**Exercise details**
The lines to copy are those with "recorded" in them. Pull each one from the entries below.

**Material for this task**
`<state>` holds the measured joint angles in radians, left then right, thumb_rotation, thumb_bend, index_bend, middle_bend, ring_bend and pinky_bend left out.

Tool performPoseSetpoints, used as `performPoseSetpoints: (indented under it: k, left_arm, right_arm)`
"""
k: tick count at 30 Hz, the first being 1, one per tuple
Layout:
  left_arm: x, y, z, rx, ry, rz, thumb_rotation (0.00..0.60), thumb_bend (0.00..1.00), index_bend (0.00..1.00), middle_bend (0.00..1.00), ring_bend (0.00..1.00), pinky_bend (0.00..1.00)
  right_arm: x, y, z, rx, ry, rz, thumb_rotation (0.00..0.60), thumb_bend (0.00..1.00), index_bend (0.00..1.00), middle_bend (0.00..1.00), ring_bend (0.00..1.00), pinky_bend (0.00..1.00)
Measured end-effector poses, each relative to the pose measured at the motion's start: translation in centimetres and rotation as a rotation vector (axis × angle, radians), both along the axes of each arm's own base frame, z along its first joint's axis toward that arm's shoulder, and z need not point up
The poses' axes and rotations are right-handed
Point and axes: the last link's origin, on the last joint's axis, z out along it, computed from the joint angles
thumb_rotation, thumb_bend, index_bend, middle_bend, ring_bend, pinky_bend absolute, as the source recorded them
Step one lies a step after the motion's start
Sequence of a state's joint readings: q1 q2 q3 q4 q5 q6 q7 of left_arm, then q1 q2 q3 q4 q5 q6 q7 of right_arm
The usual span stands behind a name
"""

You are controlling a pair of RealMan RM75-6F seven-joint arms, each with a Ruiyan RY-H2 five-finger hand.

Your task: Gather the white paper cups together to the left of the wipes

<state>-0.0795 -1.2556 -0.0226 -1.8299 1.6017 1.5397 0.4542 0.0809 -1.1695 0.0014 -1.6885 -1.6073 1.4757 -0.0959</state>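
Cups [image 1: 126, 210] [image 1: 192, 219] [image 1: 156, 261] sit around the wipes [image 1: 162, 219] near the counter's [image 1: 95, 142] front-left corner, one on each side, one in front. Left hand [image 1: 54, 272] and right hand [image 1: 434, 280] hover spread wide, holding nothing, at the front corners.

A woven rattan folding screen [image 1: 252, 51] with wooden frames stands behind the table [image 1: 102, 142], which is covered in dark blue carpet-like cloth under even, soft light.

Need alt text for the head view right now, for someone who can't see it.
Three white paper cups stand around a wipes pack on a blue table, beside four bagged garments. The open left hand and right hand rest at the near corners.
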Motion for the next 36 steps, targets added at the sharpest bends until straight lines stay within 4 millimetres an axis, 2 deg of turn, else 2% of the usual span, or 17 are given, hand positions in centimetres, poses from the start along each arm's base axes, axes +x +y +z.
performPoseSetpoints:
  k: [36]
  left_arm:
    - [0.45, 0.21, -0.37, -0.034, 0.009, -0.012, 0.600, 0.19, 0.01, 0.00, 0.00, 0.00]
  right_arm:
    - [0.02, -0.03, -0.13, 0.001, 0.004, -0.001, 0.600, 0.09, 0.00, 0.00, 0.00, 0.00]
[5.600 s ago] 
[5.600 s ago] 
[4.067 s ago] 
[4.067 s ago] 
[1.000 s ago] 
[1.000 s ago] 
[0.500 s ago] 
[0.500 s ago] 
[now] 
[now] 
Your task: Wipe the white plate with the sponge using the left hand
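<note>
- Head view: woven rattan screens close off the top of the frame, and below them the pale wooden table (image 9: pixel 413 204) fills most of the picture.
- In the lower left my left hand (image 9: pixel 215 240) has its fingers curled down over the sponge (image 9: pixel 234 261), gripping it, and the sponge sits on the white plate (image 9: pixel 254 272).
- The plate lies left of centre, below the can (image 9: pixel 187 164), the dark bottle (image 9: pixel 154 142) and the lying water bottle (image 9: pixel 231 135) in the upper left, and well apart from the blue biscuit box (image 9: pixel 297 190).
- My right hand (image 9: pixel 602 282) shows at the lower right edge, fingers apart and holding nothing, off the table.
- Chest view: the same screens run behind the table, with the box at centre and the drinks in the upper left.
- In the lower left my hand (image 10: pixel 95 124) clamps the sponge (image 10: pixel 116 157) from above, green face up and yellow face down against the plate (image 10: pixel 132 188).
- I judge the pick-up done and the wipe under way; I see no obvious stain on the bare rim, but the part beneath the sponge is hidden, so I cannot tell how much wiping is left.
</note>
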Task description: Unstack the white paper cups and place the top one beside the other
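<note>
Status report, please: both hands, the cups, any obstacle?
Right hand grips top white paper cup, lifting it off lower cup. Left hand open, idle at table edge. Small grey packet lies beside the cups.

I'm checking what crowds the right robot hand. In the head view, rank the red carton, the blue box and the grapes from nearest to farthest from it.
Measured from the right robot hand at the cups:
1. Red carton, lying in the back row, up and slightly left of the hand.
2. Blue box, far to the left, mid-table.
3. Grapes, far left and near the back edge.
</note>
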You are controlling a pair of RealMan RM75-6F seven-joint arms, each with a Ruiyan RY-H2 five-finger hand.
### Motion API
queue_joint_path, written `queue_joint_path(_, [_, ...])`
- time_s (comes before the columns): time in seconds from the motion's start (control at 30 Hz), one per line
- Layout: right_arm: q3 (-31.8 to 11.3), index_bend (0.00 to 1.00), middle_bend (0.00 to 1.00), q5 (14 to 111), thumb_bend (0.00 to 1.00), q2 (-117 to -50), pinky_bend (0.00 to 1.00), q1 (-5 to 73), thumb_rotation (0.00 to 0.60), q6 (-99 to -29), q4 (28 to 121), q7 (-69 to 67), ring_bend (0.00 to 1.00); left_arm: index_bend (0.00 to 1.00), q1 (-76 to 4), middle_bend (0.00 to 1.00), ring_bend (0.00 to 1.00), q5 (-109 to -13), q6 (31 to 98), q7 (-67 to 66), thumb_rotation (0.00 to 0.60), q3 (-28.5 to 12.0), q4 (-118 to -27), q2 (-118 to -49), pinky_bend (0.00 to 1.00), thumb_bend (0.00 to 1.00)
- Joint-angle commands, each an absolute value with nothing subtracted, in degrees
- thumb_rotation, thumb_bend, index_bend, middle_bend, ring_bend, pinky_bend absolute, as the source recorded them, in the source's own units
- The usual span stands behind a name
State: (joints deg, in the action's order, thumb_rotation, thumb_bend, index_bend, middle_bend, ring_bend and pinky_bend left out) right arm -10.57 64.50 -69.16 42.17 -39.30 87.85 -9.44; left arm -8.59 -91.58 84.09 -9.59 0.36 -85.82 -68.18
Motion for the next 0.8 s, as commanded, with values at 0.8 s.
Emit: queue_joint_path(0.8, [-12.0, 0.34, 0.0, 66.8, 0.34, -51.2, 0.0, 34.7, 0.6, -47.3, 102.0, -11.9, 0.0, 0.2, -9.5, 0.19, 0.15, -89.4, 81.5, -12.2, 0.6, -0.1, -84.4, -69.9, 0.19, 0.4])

**Response to the exercise**
thumb_rotation, thumb_bend, index_bend, middle_bend, ring_bend, pinky_bend absolute, as the source recorded them
- thumb_rotation, thumb_bend, index_bend, middle_bend, ring_bend, pinky_bend absolute, as the source recorded them, in the source's own units

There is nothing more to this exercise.